I can fix it like this:
class PCTL_Layer(nn.Module):
def __init__(self, calculate_running=False):
super(PCTL_Layer, self).__init__()
self.register_buffer('running', torch.zeros(1))
self.calculate_running = calculate_running
def forward(self, input):
if self.calculate_running:
pctl, _ = torch.kthvalue(input.view(-1), int(input.numel() * 0.9))
self.running = pctl
model.module.running_list.append(self.running)
self.calculate_running = False
print('calculate_running: {} input: {} running: {:.4f}'.format(self.calculate_running, input, self.running.item()))
return self.running
class Model(nn.Module):
def __init__(self):
super(Model, self).__init__()
self.percentile = PCTL_Layer(calculate_running=True)
self.running_list = []
def forward(self, x):
x = self.percentile(x)
return x
model = Model()
model = torch.nn.DataParallel(model).cuda()
for i in range(3):
print('\nIteration', i)
output = model(torch.randn(2, 4, device='cuda'))
print('model.module.percentile.running: {}'.format(model.module.percentile.running))
if i == 0:
model.module.percentile.calculate_running = False
model.module.percentile.running = torch.tensor(model.module.running_list, device='cuda:0').mean()

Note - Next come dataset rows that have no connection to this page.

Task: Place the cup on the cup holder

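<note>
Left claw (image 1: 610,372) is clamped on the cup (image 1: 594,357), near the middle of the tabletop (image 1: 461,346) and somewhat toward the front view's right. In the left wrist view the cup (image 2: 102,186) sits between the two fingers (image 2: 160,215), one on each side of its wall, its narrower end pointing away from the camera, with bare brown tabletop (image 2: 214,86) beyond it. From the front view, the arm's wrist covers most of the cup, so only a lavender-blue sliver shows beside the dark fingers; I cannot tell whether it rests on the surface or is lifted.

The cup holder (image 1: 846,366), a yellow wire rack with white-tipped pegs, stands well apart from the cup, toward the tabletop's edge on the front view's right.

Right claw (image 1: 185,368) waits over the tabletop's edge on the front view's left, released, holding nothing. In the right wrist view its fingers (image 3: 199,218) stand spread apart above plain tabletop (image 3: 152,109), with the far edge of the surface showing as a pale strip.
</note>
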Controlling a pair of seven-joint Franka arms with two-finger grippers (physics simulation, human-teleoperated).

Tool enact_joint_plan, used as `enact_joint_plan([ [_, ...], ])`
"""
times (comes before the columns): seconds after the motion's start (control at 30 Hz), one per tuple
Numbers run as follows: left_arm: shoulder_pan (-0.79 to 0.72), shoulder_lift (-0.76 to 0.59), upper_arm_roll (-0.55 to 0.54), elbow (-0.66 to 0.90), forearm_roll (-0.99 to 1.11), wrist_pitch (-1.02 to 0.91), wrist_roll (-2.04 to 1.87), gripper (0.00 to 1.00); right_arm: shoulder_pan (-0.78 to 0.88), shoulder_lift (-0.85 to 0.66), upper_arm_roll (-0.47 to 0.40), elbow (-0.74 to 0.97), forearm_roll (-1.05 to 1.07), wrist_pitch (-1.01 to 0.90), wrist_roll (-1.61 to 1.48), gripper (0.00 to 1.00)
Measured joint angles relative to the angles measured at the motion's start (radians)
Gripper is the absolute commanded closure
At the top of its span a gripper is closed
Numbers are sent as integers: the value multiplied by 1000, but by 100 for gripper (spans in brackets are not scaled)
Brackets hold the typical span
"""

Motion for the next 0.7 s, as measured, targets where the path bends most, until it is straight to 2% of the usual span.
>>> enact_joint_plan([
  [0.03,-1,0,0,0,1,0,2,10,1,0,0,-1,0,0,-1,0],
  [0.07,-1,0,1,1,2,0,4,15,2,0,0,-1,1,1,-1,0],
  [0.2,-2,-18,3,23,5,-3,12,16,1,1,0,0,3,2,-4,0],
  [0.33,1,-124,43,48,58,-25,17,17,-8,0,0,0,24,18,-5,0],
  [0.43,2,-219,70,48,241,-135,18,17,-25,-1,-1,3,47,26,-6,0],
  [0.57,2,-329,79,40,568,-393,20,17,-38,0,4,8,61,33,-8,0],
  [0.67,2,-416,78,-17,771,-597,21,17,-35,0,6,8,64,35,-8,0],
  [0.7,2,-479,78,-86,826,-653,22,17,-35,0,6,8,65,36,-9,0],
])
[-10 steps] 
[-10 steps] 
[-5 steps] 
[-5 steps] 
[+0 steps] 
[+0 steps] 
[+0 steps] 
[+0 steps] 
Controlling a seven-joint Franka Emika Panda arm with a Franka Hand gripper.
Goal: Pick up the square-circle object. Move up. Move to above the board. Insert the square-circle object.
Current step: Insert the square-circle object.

print('model output (running): {} running_list: {}\n'.format(output, model.module.running_list))
Which produces the following output:
Iteration 0
calculate_running: False input: tensor([[0.2759, 1.1083, 0.3523, 0.6275]], device='cuda:1') running: 0.6275
calculate_running: False input: tensor([[-1.5641, 0.3595, 1.7428, -0.5368]], device='cuda:0') running: 0.3595
/home/michael/miniconda2/envs/pt/lib/python3.7/site-packages/torch/nn/parallel/_functions.py:61: UserWarning: Was asked to gather along dimension 0, but all input tensors were scalars; will instead unsqueeze and return a vector.
warnings.warn('Was asked to gather along dimension 0, but all '
model.module.percentile.running: tensor([0.], device='cuda:0')
model output (running): tensor([0.3595, 0.6275], device='cuda:0') running_list: [tensor(0.3595, device='cuda:0'), tensor(0.6275, device='cuda:1')]
Iteration 1
calculate_running: False input: tensor([[ 0.4074, 1.4806, -0.5506, 0.3985]], device='cuda:0') running: 0.4935
calculate_running: False input: tensor([[ 0.2667, 0.4528, 0.1397, -0.5707]], device='cuda:1') running: 0.4935
model.module.percentile.running: 0.4935113787651062
model output (running): tensor([0.4935, 0.4935], device='cuda:0') running_list: [tensor(0.3595, device='cuda:0'), tensor(0.6275, device='cuda:1')]
But this is pretty ugly. Is there a better way?